While our USDA extension program, the National Gardening Association and others in the media drone on about “you’ve got to have a drain hole” nonsense, we’re fortunate to have two leaders like Dr. H. Marc Cathey and Vint Cerf.
They are advisory board co-chairs of The Growing Connection, a U.N. agency, which is a major supporter of sub-irrigated planters through its connection to the EarthBox.
Dr. Cathey is President Emeritus of the American Horticultural Society. I’ve known of him since my first days in the interior plantscaping industry back in the mid ‘70s.
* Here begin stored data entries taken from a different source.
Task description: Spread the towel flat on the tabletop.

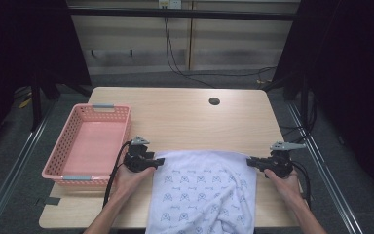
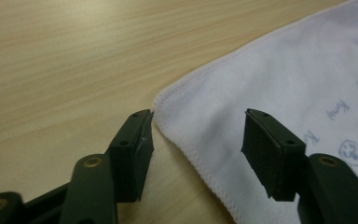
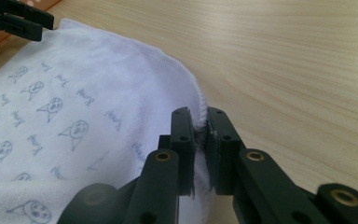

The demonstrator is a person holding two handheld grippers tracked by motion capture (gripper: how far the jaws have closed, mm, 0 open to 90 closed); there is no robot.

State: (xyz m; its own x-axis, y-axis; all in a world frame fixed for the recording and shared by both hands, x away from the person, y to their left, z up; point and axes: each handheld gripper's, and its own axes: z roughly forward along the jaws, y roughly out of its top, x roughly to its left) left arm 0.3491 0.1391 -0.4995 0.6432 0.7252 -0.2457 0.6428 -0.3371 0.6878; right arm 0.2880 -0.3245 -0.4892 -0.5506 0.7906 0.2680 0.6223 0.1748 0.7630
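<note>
A white cloth (image 1: 202,187) printed with small blue figures lies spread on the near part of the wooden table (image 1: 185,117) and hangs over its front edge. My left gripper (image 1: 159,162) stands open at the cloth's far left corner (image 2: 168,100); the corner lies between its jaws, untouched. My right gripper (image 1: 250,162) is shut on the cloth's far right corner (image 3: 200,119), the hem pinched between its pads. In the right gripper view the cloth (image 3: 74,116) stretches away to the left, where the left gripper (image 3: 16,21) shows at the top corner.
A pink plastic basket (image 1: 70,146) stands empty at the table's left edge, close to my left hand. A round cable hole (image 1: 214,101) sits in the far part of the tabletop. Bare wood extends beyond the cloth.
</note>
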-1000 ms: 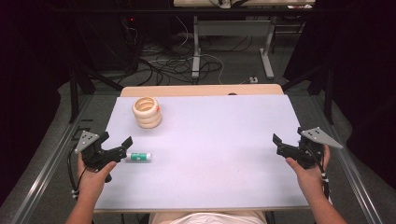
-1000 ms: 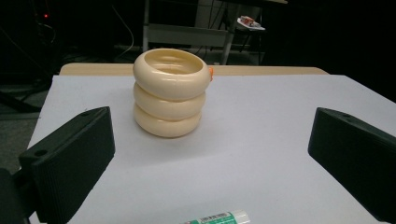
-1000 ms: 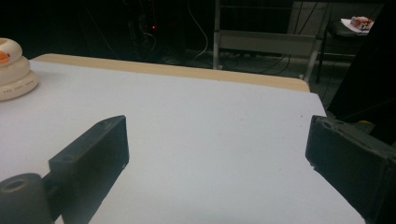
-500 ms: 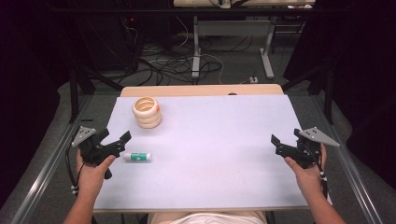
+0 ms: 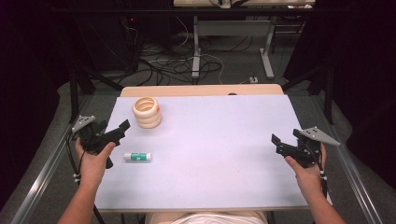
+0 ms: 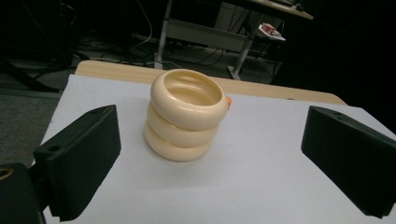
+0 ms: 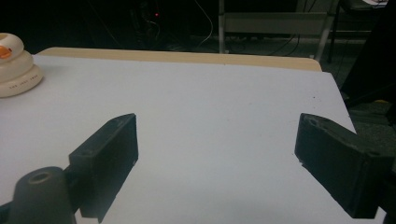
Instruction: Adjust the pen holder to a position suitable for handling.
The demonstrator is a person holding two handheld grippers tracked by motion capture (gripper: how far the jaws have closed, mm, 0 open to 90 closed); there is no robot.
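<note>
A stack of three cream rings [image 5: 147,112] stands at the far left of the pale table top [image 5: 210,154], with a small orange spot on its far side. My left gripper [image 5: 119,129] is held open just short of the stack, pointing at it. In the left gripper view the rings [image 6: 187,114] rise between and beyond the two wide-apart jaws of the left gripper [image 6: 210,128], untouched. A white glue stick with a green label [image 5: 137,157] lies right of the left hand. At the table's right side, my right gripper [image 5: 279,142] is open with nothing in it.
A bare wooden strip [image 5: 201,89] runs along the table's far edge. Metal rails [image 5: 42,172] flank both sides. Behind the table, cables and desk legs [image 5: 196,60] stand on the dark floor. In the right gripper view, the rings [image 7: 14,65] sit far left.
My left gripper has moved forward, away from the person and closer to the ring stack. The right gripper has hardly shifted. The rings and glue stick stay put.
</note>
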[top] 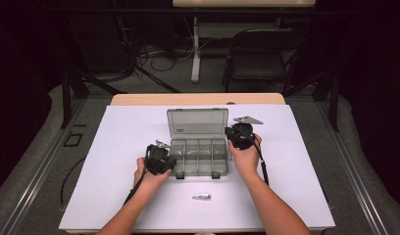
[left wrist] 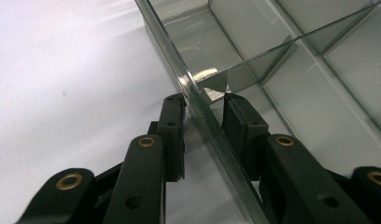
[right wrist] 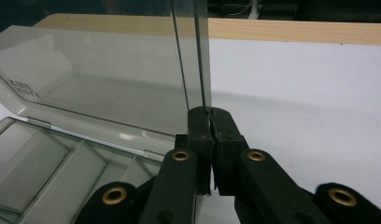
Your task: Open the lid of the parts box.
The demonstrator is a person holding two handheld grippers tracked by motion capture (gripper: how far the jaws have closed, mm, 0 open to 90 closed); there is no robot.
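Down by your forearms a small silvery metal piece (top: 201, 197) lies alone on the smooth white table cover (top: 114, 196). Mid-table sits the clear smoky plastic organizer box (top: 198, 157), rectangular, split into compartments, with its lid (top: 197, 122) standing up at the back. Your left gripper (left wrist: 203, 103) comes in low at the box's left wall, jaws a little apart straddling that thin wall, one outside, one inside. Your right gripper (right wrist: 208, 113) is at the lid's right edge, jaws pinched tight on the thin plastic.
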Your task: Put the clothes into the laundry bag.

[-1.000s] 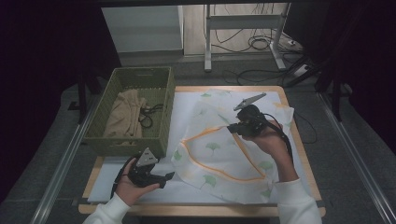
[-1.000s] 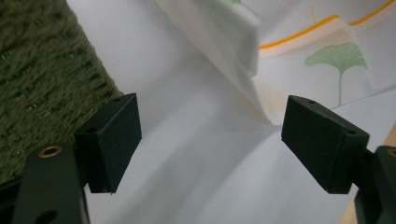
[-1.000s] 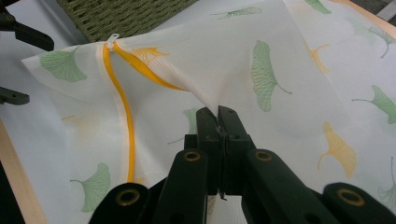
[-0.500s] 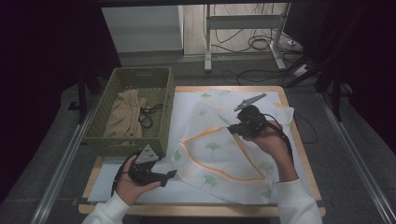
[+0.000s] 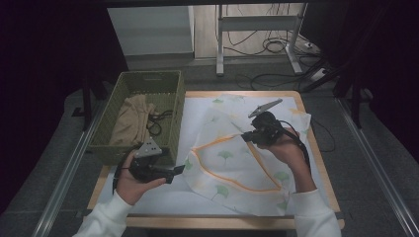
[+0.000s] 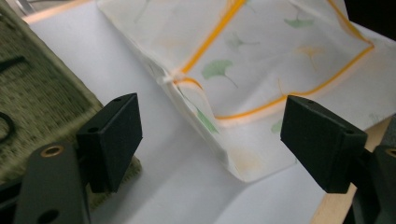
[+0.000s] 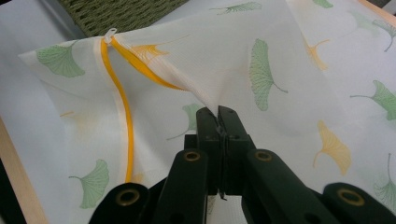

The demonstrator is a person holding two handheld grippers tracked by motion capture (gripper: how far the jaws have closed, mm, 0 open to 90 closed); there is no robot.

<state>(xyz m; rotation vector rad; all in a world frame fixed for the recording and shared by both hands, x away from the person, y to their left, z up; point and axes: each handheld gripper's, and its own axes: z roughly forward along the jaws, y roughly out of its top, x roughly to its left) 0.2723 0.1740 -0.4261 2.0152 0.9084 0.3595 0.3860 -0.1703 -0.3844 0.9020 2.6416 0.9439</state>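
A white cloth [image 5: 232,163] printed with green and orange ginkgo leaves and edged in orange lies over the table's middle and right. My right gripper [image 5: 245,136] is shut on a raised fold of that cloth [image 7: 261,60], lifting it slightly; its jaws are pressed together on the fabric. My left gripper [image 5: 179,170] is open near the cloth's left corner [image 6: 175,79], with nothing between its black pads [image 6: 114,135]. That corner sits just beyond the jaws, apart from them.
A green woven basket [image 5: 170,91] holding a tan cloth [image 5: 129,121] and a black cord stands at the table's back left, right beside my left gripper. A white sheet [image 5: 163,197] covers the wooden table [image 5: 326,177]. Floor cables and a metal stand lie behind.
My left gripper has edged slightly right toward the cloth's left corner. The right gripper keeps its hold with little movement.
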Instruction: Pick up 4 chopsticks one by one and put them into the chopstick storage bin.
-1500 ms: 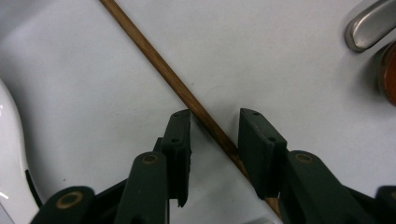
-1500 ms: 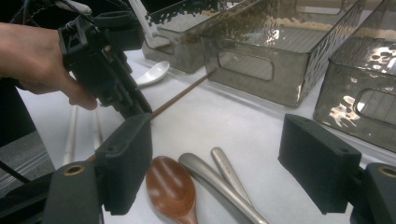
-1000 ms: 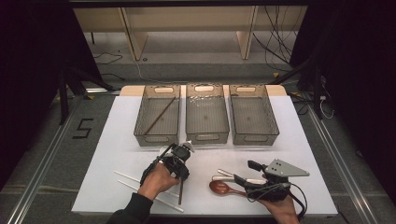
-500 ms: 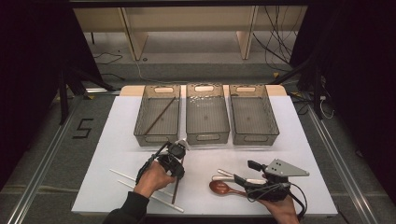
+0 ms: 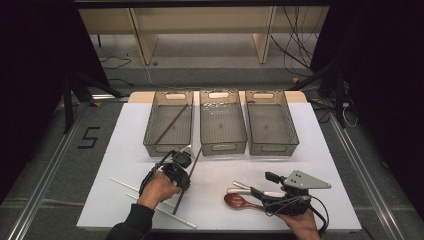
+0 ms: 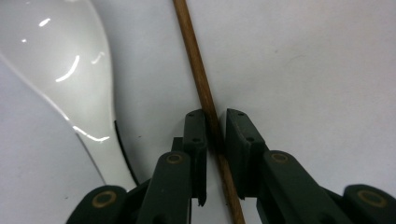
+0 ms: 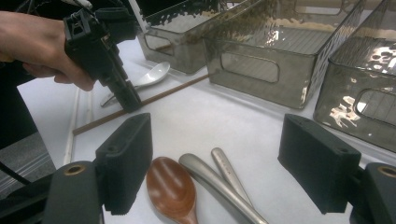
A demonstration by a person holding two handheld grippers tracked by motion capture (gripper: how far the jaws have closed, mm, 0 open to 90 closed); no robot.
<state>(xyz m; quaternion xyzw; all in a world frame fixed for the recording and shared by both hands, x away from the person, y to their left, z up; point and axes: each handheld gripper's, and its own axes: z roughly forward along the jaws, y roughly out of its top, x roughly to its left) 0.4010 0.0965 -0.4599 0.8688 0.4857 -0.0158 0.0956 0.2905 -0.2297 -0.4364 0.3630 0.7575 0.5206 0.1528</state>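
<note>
Three grey bins (image 5: 222, 122) stand side by side across the upper middle of the high view, walling off the table's (image 5: 320, 150) far edge. Bare white table runs right of centre, below the bins. At lower left, two white sticks (image 5: 150, 200) and a brown chopstick (image 5: 187, 180) cross the way. A white spoon (image 6: 70, 79) lies just beside it, perhaps touching. Spoons (image 5: 245, 197) crowd the lower middle.

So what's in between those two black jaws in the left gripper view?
A thin brown wooden chopstick lies between the left gripper jaws, which have just been closing on it.
</note>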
As a speaker at our trade shows, he was a big help to all of us groping our way along in a new industry.
Vint Cert, known as a “founding father” of the Internet is Vice President & Chief Internet Evangelist of Google. Of course, we all know about Google, a major success story in the history of U.S. business.
I would not know what I know about our out of date horticultural education without Google web and individual site searches. Both good and bad information have no hiding places from Google.
It is perfectly understandable why they would be supporters of the EarthBox as a company. It is the only high profile name brand in the field of sub-irrigated food planters.
Recognize however that although the EarthBox is a patented product, no one can patent the benefits of sub-irrigated planters. Sub-irrigation, along with its benefits, is in the public domain.
Whether you plant in a repurposed pop/soda bottle, an EarthBox, or any of the inappropriately named “self-watering” planters the core principal is the same. Whether you are growing tomatoes, or houseplants the core principal is the same.
Water moves up from a reservoir into the soil via some form of wick by the basic principal of physics called capillary action. It is just that simple.
As the EarthBox has proven, vegetable production is dramatically increased with water savings in the range of eighty percent. These benefits attracted The Growing Connection in its work with third world countries with scarcities of rich soil and water. It is also the ideal approach to urban agriculture where open land and space are at a premium.
If two distinguished professionals like Dr. Cathey and Vint Cerf can see the benefits, why is that so much of our horticultural bureaucracy cannot. Why are they still playing with clay?